A week ago, I had a bit of an answer. I contributed to this sea of debris, this ocean of junk, this abundance of rubbish.

It all started out simply. One Saturday afternoon Candy and I wanted to go to Four Bullets, a local brewery, and grab a couple of beers. I intended to put a few miles on my bike – so she drove while I rode my bicycle.

I knew I’d want to walk around the brewery, so I didn’t want to wear my cleated cycling shoes. The pedals tear up the soles of my ordinary footwear, so I dragged an old pair of running shoes out of the depths of a closet, and rode to the brewery.

Walking around, I noticed that one shoe was sort of loose and kind of coming apart. I could see a bit of sole peeking out around the side. – I made a note to throw the pair away for good when I made it home. We were there longer than I intended and it grew dark, but I had packed a good set of lights – so no big deal.

I was riding home on the Glenville trail and crossing Beltline (a busy road that everyone in Dallas uses to get everywhere) on a green light when I felt something come loose. It was the bottom half of my shoe; it had given up the ghost and fallen off right as I crossed the road. The light wouldn’t be green for long, so I couldn’t go back and grab it – the only thing I could do was go on.

The remains of my shoe in the crosswalk at Glenville and Beltline, Richardson, Texas

The problem was that I still had about two miles to go. The rough pedal was now against my almost-bare foot and it hurt like hell. Luckily, it was mostly downhill and I could coast a lot of it.

Still, I limped around for a few days until my foot healed from its unexpected meeting with the sharp metal of the bicycle pedal.
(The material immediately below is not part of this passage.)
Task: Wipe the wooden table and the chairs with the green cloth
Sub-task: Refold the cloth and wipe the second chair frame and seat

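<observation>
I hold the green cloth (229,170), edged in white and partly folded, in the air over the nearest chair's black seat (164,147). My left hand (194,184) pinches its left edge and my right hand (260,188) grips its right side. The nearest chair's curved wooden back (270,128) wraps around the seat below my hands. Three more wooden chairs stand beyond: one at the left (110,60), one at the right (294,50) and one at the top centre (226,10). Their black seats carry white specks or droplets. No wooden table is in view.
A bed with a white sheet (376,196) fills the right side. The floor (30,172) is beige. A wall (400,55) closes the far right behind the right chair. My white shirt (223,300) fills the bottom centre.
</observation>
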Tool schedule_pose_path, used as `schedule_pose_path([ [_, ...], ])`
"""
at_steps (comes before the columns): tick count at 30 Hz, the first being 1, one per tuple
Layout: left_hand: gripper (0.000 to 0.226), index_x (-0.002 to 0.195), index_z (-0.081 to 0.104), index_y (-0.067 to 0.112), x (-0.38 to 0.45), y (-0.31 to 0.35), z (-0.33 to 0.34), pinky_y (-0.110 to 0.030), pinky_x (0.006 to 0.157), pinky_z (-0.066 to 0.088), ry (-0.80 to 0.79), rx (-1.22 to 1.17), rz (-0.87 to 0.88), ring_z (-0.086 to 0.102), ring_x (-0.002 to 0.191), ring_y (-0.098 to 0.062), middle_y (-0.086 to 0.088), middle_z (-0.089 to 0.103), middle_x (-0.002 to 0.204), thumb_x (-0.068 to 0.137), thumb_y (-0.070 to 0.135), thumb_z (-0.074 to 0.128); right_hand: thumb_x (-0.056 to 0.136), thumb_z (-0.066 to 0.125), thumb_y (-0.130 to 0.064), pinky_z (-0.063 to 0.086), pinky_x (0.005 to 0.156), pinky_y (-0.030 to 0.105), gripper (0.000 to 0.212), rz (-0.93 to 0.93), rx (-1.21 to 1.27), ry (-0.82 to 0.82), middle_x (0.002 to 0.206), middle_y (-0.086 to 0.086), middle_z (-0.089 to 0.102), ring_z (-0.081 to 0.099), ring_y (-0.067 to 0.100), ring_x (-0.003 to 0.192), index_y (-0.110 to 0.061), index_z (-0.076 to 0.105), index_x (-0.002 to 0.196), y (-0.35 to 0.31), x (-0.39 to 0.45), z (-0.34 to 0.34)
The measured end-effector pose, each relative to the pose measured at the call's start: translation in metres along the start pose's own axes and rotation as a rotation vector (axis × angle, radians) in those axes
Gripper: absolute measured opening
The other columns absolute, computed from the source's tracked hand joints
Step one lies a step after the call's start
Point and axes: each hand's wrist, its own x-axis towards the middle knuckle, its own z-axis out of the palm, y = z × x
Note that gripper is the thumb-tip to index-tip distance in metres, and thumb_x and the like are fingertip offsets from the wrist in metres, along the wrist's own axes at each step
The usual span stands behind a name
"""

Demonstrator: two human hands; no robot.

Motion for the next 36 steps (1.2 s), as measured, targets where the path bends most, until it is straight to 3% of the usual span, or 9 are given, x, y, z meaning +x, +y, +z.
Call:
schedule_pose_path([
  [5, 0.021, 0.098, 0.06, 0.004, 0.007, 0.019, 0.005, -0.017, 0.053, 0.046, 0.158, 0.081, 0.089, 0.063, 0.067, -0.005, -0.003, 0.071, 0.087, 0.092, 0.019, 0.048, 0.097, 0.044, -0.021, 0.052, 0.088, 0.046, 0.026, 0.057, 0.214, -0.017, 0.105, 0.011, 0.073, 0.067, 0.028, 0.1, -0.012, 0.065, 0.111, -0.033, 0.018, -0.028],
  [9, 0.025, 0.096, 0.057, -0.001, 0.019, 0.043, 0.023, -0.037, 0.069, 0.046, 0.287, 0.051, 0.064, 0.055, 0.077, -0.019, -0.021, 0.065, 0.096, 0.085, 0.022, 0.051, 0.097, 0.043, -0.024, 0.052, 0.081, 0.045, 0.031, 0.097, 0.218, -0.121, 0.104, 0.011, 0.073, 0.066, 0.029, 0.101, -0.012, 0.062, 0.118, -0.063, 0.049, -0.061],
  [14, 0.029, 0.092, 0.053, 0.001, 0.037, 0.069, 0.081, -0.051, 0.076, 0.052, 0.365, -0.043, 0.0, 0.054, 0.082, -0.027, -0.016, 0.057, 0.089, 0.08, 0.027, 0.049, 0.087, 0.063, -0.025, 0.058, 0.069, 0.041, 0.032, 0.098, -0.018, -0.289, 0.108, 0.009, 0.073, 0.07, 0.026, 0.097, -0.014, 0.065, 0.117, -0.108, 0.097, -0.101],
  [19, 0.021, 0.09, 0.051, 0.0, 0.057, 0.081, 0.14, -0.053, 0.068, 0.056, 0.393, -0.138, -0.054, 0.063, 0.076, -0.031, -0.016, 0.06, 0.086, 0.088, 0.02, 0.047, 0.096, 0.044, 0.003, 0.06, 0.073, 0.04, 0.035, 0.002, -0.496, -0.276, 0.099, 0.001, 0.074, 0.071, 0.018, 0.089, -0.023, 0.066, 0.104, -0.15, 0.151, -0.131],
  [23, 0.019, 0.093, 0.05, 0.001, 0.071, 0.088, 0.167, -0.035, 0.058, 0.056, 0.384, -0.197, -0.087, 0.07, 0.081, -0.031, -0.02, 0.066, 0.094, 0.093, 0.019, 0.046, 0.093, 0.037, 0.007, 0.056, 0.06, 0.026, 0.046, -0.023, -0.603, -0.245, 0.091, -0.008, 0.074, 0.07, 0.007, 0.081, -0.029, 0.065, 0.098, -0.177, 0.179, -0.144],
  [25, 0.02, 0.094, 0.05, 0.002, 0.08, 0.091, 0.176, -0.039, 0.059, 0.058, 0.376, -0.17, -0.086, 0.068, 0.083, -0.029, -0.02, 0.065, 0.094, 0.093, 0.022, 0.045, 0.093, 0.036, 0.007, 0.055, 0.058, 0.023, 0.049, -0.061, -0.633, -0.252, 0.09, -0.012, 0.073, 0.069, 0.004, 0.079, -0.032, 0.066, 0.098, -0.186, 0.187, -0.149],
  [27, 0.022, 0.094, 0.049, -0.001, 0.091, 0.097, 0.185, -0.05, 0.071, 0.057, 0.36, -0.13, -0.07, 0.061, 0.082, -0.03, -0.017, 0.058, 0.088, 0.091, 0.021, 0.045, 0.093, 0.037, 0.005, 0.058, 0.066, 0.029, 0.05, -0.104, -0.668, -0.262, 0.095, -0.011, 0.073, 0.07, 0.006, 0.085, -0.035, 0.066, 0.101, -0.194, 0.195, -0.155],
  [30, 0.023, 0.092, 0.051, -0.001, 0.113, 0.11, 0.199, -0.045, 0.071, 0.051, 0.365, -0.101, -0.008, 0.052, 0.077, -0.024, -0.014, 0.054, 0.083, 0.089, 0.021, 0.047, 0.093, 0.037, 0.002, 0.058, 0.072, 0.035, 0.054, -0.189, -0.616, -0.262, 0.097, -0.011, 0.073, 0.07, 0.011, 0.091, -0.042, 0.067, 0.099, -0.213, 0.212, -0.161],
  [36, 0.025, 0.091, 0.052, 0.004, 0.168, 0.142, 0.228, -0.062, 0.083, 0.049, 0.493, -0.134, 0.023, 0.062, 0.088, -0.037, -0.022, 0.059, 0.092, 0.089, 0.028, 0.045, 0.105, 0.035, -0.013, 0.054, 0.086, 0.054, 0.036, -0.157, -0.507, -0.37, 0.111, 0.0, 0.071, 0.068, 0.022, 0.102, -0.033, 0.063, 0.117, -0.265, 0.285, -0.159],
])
That was pretty much a week ago. I drive past that spot, through that intersection at least twice a day, on the way to work. I ride the Glenville trail any time I’m going someplace West of my house on my bike. It’s been a week, and the piece of my shoe is still there. It’s right in the pedestrian crosswalk, at the edge of the road, where the traffic misses it.

So I have made my own contribution to the conglomeration of bizarre trash that litters our planet. I could ride out there and pick it up – but I’m curious how long it will stay there. I just stopped and took a couple of photographs.

Some women walking by the piece of running shoe – they didn’t pick it up.

This is truly the best of all possible worlds.

The Storm is 400 Miles Away

“People seemed to believe that technology had stripped hurricanes of their power to kill. No hurricane expert endorsed this view.”
― Erik Larson, Isaac’s Storm: A Man, a Time, and the Deadliest Hurricane in History

While 400 miles to the south, Hurricane Harvey brings terror, destruction, and death – here all it has done so far is brushed the sky with its outermost bands and made for a beautiful sunset.